Her creative success while based in Sioux Falls shows how the city has evolved as a place to work, said Denise Guzzetta, vice president of talent and workforce development for the Sioux Falls Development Foundation.
“Clara’s success on social media and through crowdfunding really highlights how entrepreneurs and artists can increasingly grow their business from anywhere,” she said. “What also matters, though, is what kind of community you’re experiencing when you’re not online. And increasingly, we are finding artists and other creative entrepreneurs are finding people they can connect with and who will support them in Sioux Falls.”
Add in the state’s favorable business conditions and the city’s emphasis on quality of life, and it’s a powerful combination, Guzzetta said.
“A self-employed graphic artist enjoys a favorable tax structure here just like a larger corporation,” she said. “And there are increasing ways to collaborate with other like-minded people, whether it’s within a small business or event, at Startup Sioux Falls or by participating in the growing number of calls for art within the community.”
Meath would not necessarily suggest using an Instagram business model to all artists. It’s just the platform that has worked best for her. She doesn’t spend much time on Facebook nor does she intend to join TikTok. She has a video podcast on YouTube with mentor and collaborator Zach Howard, for example, who has cultivated his fan base on other platforms.
“You have to find what works for you,” Meath said. “Zach has a lot more success on Facebook, which is probably just a demographics thing.”
It’s also not especially surprising that Meath feels compelled to offer guidance to others. She grew up with four sisters in a home-schooled household, where she was taught by her mother, a dancer, and supported by her father, an independent publisher.
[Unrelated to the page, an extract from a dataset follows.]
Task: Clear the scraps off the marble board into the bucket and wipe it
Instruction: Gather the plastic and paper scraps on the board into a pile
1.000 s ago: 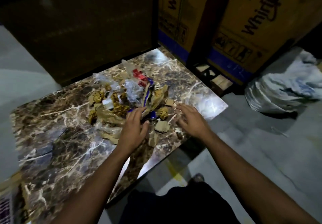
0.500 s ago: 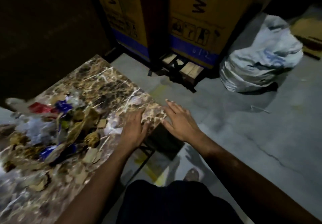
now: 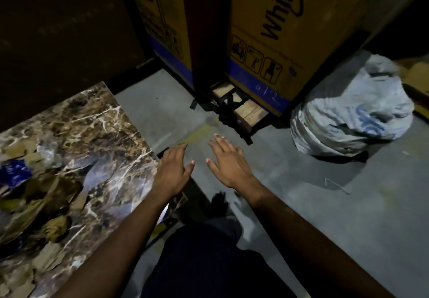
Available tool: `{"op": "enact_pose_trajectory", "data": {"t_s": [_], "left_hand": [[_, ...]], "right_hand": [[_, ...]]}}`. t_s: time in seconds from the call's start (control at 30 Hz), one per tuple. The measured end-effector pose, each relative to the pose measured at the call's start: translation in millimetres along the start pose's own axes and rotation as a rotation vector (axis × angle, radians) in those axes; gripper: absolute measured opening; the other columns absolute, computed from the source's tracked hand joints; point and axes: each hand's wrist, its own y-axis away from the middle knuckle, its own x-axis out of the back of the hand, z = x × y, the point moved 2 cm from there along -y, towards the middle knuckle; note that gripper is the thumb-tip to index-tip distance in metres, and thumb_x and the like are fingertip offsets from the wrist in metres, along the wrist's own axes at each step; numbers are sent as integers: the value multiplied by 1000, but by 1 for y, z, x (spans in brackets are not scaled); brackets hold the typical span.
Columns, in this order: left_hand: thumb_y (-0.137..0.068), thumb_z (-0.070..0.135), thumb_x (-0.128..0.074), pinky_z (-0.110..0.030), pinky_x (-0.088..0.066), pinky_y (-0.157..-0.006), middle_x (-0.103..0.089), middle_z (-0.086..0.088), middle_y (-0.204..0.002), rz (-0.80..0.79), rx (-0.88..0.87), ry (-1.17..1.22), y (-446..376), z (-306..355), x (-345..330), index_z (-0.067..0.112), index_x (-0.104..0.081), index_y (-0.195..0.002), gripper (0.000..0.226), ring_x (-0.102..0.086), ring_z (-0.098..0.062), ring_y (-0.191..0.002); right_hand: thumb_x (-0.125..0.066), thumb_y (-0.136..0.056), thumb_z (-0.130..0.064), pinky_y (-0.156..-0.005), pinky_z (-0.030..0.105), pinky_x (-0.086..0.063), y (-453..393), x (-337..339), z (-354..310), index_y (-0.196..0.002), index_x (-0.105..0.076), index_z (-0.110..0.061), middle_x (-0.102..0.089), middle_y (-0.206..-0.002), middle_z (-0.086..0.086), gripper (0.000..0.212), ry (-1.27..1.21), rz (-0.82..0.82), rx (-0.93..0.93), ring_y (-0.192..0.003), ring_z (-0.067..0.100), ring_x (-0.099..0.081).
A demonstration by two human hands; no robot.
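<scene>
The brown veined marble board (image 3: pixel 97 130) fills the left side of the head view. A heap of scraps (image 3: pixel 39 195), made of cardboard bits, crumpled brown paper, clear plastic and a blue wrapper, lies on its left part. My left hand (image 3: pixel 173 172) hovers with straight fingers at the board's right edge, holding nothing. My right hand (image 3: pixel 228 162) is spread flat over the grey floor, just right of the board, and is empty too. No bucket is in view.
Two tall yellow cardboard boxes (image 3: pixel 278 31) stand behind on wooden blocks (image 3: pixel 248 109). A stuffed white sack (image 3: pixel 352 114) lies on the grey floor (image 3: pixel 348 205) at the right. My dark-clothed legs (image 3: pixel 209 263) are at the bottom centre.
My view has swung to the right, away from the scrap heap. Both hands have left the scraps and moved right, past the board's edge, over the floor.
</scene>
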Motion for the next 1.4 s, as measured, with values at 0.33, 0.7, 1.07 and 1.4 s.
{"op": "enact_pose_trajectory", "data": {"t_s": [0.33,0.7,1.07,1.4], "left_hand": [[-93,56,-32,-51,-35,-110,-44,-11,-152,98,271,-61,-129,-18,22,16,-37,-152,72,-36,-35,-139],[-102,51,-39,-47,-18,-120,-17,-6,-166,54,564,-71,-282,-71,24,19,-14,-160,71,-13,-28,-152],[-102,43,-40,-44,-16,-121,-13,-4,-168,114,932,-16,-362,-153,77,18,-7,-161,72,-7,-26,-154],[-86,35,-69,-43,-35,-110,-38,-12,-157,-12,1134,163,-447,-338,50,13,-35,-153,78,-32,-31,-147]], "right_hand": [[-40,-102,-48,-117,51,-27,-173,55,55,-155,-28,-24,-21,-166,1,60,85,-73,143,-154,21,-17],[-33,-99,-55,-118,53,-27,-416,63,57,-157,-26,-23,-20,-167,2,67,146,-209,418,-154,23,-18],[-45,-102,-44,-118,47,-23,-602,41,-59,-158,-26,-22,-20,-167,6,63,345,-515,902,-153,25,-19],[-43,-96,-44,-103,50,-44,-739,-91,-150,-151,-44,-17,-42,-156,11,61,497,-681,1039,-140,32,-43]]}}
Her family and her teachers at the collegiate level offered support during rough patches. Before graduating as valedictorian of the Savannah College of Art and Design’s sequential art program — “sequential art” is an umbrella term for panel-by-panel narrative art forms like comic books and graphic novels — Meath hit a low point, during which she wasn’t sure if she’d finish. Her professors and advisers pushed her to stay on, a “humbling and empowering” experience that still resonates with emotion when she retells the story nearly a decade later.
Showing both the process and the finished product is more than marketing, Meath said.
“I’d definitely say helping newer artists learn is one of my goals, having people who know even a little more than you come alongside you when you’re just getting started is so, so important, so I suspect I feel an obligation,” she said, adding that her best advice for artists is to “know who you are, know your strengths and weaknesses, and lean into both.”
As far as her storytelling goals, that’s a little simpler. As complex, detailed and full as her panels and plotlines may be, the endpoint is always the same: empathy and “the maximization of experience.”
“I want to allow people to mentally experience things they’d never be able to otherwise,” she said.
Meath said she’s glad she has landed in a community that supports those endeavors and one that has grown more supportive of the arts in general.
The slow, peaceful pace doesn’t hurt, either.
“I grew up in D.C., so this place is Candyland.”